The LA Rams dealt a blockbuster trade with the Tenessee Titans in 2016 to draft starter QB Jared Goff. But how does that trade look years later?
Are the LA Rams partially responsive for the Tennessee Titans’ appearance in the AFC Championship to face the Kansas City Chiefs? Perhaps. But it’s not simply a cause and effect. You see, the Rams helped the Titans, and the Titans helped the Rams in 2016. But many events have occurred for both teams since that trade.
The 2016 outlook for the LA Rams was not exactly rosy and optimistic. The team had just finished a lackluster 7-9 season, struggled for any type of production out of the quarterback position, were moving from St. Louis back to Los Angeles, and were still led by head coach Jeff Fisher. The Rams needed a fresh start, a new face of the franchise, someone new to the Rams but who would be forever Los Angeles. General Manager Les Snead knew who he wanted – quarterback prospect Jared Goff. He just didn’t know have an easy path to get him.

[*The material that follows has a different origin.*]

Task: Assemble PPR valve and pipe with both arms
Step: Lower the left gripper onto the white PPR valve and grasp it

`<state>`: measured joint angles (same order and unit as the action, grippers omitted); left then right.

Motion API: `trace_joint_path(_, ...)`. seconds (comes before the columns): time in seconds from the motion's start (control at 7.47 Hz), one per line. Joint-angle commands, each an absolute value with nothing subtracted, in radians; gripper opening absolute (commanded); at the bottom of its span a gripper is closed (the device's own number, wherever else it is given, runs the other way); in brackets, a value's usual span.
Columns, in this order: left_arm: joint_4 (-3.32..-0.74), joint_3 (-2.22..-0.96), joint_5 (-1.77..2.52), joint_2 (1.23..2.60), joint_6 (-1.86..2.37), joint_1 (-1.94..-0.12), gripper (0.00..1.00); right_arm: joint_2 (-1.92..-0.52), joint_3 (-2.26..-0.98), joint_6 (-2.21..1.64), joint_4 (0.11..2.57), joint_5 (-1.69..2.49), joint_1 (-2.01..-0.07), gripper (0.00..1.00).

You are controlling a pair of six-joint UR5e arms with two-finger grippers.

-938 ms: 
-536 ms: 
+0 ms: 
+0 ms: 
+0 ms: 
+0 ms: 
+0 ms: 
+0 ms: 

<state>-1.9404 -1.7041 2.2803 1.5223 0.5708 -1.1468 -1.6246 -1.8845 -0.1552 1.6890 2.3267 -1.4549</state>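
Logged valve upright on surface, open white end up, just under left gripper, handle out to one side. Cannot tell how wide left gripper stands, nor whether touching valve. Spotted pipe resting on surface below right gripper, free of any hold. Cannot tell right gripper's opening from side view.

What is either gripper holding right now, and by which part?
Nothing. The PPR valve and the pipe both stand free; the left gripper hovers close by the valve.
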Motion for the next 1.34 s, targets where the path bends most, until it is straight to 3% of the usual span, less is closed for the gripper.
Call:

The order for the 2016 NFL Draft was prescribed by inverse order of how teams finished that season. For 2016, the order was set as (1) Tennessee Titans, (2) Cleveland Browns, (3) San Diego Chargers, (4) Dallas Cowboys, (5) Jacksonville Jaguars, (6) Baltimore Ravens, (7) San Francisco 49ers, (8) Miami Dolphins, (9) Tampa Bay Buccaneers, (10) New York Giants, (11) Chicago Bears, (12) New Orleans Saints, (13) Philadelphia Eagles, (14) Oakland Raiders, and finally (15) the St. Louis Rams.

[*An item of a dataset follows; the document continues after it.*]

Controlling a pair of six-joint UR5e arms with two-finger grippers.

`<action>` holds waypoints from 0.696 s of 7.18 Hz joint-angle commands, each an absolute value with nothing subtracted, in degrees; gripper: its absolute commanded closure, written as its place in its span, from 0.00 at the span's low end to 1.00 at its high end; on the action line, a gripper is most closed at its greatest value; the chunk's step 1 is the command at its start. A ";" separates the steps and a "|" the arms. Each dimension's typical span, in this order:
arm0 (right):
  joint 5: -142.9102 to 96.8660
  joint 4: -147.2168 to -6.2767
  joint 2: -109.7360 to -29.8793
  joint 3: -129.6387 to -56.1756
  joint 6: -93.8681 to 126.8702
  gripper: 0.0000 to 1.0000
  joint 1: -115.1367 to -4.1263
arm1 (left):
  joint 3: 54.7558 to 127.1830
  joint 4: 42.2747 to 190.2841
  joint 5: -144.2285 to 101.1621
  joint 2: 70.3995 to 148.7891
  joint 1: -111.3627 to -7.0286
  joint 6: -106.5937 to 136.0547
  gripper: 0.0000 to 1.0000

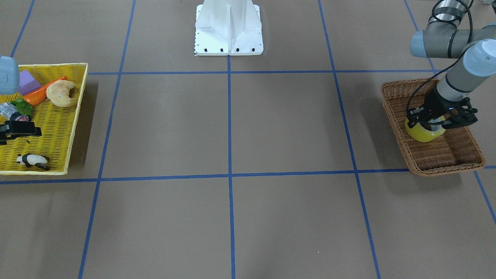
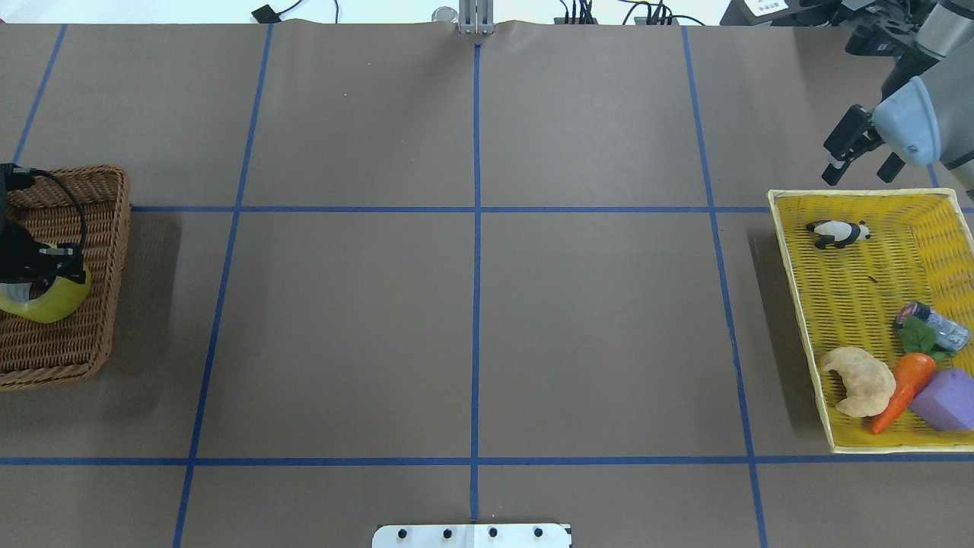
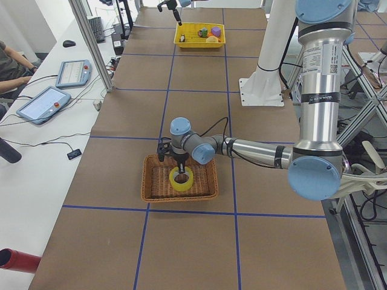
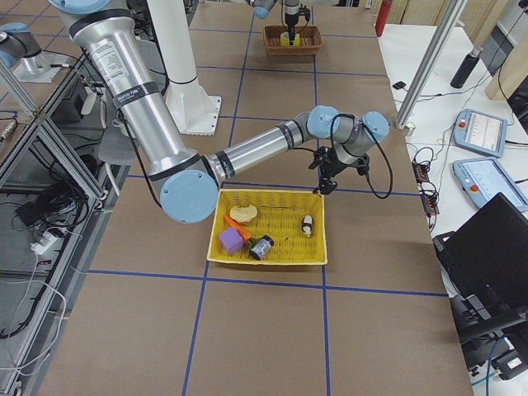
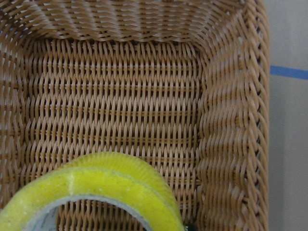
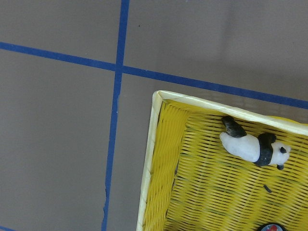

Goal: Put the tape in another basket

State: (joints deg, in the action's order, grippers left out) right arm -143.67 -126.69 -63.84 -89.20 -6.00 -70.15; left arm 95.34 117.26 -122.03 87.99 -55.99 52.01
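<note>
The tape point(image 1: 424, 133), a yellow roll with a white core, hangs tilted just above the floor of the brown wicker basket point(image 1: 434, 155). My left gripper point(image 1: 436, 123) is shut on the roll's rim from above. From overhead, the tape point(image 2: 53, 304) lies in the basket point(image 2: 68, 350) at the far left. The left wrist view shows the tape point(image 5: 106, 183) close up over the weave point(image 5: 120, 96). My right gripper point(image 2: 857, 176) is open and empty, above the table just beyond the far rim of the yellow mesh basket point(image 2: 791, 304).
The yellow basket holds a toy panda point(image 2: 837, 232), a small bottle point(image 2: 932, 323), a croissant point(image 2: 860, 380), a carrot point(image 2: 902, 388) and a purple block point(image 2: 947, 399). The robot's white base point(image 1: 228, 31) stands mid-table. Blue tape lines grid the brown table.
</note>
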 commanded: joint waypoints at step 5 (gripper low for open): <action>-140.39 -121.64 -74.25 -102.18 -3.09 0.00 -70.31 | 111.15 106.12 -124.19 91.64 -57.04 52.99 0.02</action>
State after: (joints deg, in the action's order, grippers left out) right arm -142.46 -122.60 -71.78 -98.47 -4.73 -70.31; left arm 106.77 110.76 -124.16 89.34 -56.66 52.36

To get Goff, the Rams had to scale the equivalent of Mount Rushmore, in essence, the LA Rams needed to offer the Tennessee Titans a package deal they could not refuse: which the Titans did not. The Rams packaged six NFL Draft picks, and received three picks in return.
To move from 15 to first, the NFL Draft exacts a heavy toll. The Rams took the gamble, and it paid off handsomely.